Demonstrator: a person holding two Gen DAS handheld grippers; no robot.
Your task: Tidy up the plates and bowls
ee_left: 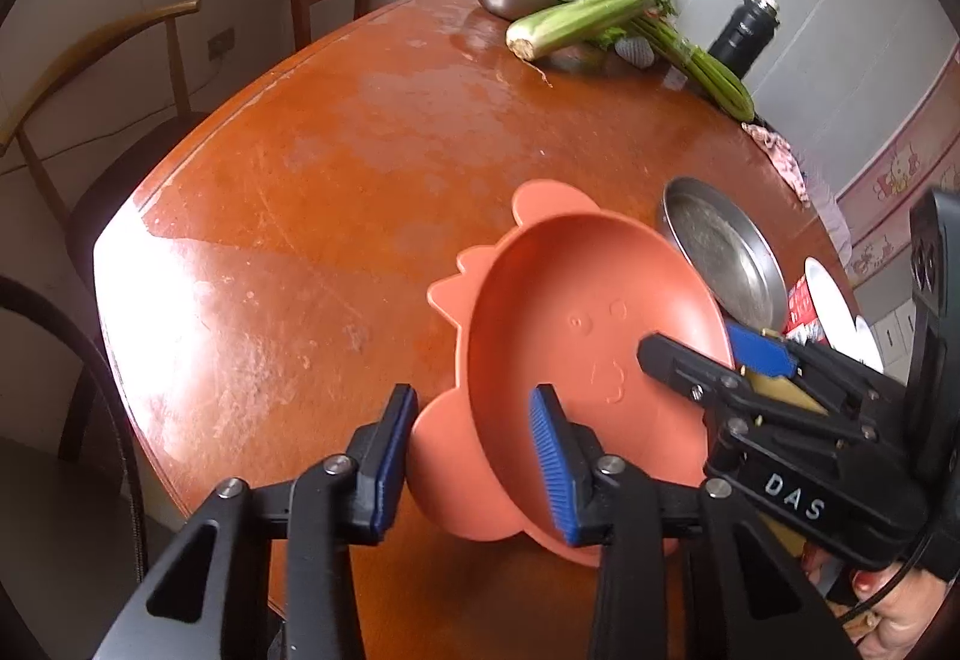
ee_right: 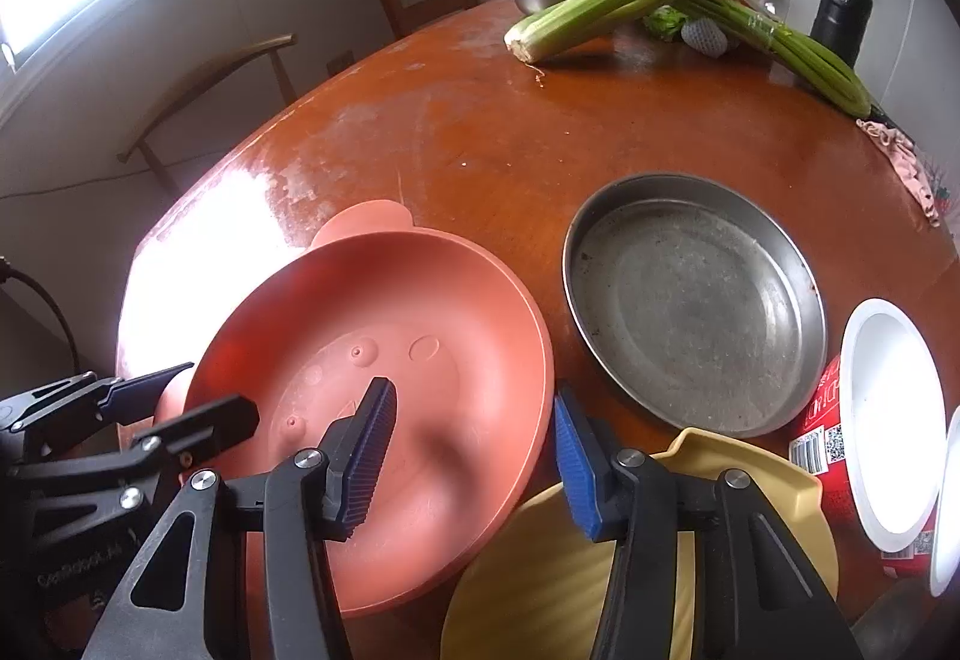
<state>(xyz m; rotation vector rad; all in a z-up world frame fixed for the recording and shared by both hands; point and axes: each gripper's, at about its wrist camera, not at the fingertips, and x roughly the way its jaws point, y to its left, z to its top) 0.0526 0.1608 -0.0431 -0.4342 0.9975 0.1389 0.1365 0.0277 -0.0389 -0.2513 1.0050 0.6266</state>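
Early on: both claws, left (ee_left: 474, 456) and right (ee_right: 474, 456), gape astride orange bowl (ee_right: 420, 360) rim, unclamped; pan (ee_right: 696, 300) ahead, yellow plate (ee_right: 540, 588) beneath still unstacked.

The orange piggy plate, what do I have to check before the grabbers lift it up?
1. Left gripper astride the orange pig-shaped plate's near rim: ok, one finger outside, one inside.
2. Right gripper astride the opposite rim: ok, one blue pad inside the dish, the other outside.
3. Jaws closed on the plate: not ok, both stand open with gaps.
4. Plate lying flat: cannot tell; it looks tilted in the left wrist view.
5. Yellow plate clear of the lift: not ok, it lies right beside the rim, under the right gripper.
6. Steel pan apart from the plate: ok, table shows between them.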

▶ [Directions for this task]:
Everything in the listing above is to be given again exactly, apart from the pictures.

▶ [Expected answer]:
Demonstrator: a person holding two Gen DAS handheld grippers; no robot.
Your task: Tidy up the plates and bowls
ee_left: 
ee_right: 
<state>(xyz m; rotation vector rad; all in a z-up world frame fixed for the recording and shared by both hands; point and axes: each gripper's, at about its wrist camera, not at the fingertips, and x roughly the way its jaws point, y to its left, z to its top) 0.0526 0.1608 -0.0431 -0.4342 0.9975 0.1389 0.1365 0.0277 -0.0389 -0.2513 1.0050 0.6266</state>
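Early on: both claws, left (ee_left: 474, 456) and right (ee_right: 474, 456), gape astride orange bowl (ee_right: 420, 360) rim, unclamped; pan (ee_right: 696, 300) ahead, yellow plate (ee_right: 540, 588) beneath still unstacked.

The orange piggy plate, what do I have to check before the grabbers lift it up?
1. Left gripper astride the orange pig-shaped plate's near rim: ok, one finger outside, one inside.
2. Right gripper astride the opposite rim: ok, one blue pad inside the dish, the other outside.
3. Jaws closed on the plate: not ok, both stand open with gaps.
4. Plate lying flat: cannot tell; it looks tilted in the left wrist view.
5. Yellow plate clear of the lift: not ok, it lies right beside the rim, under the right gripper.
6. Steel pan apart from the plate: ok, table shows between them.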

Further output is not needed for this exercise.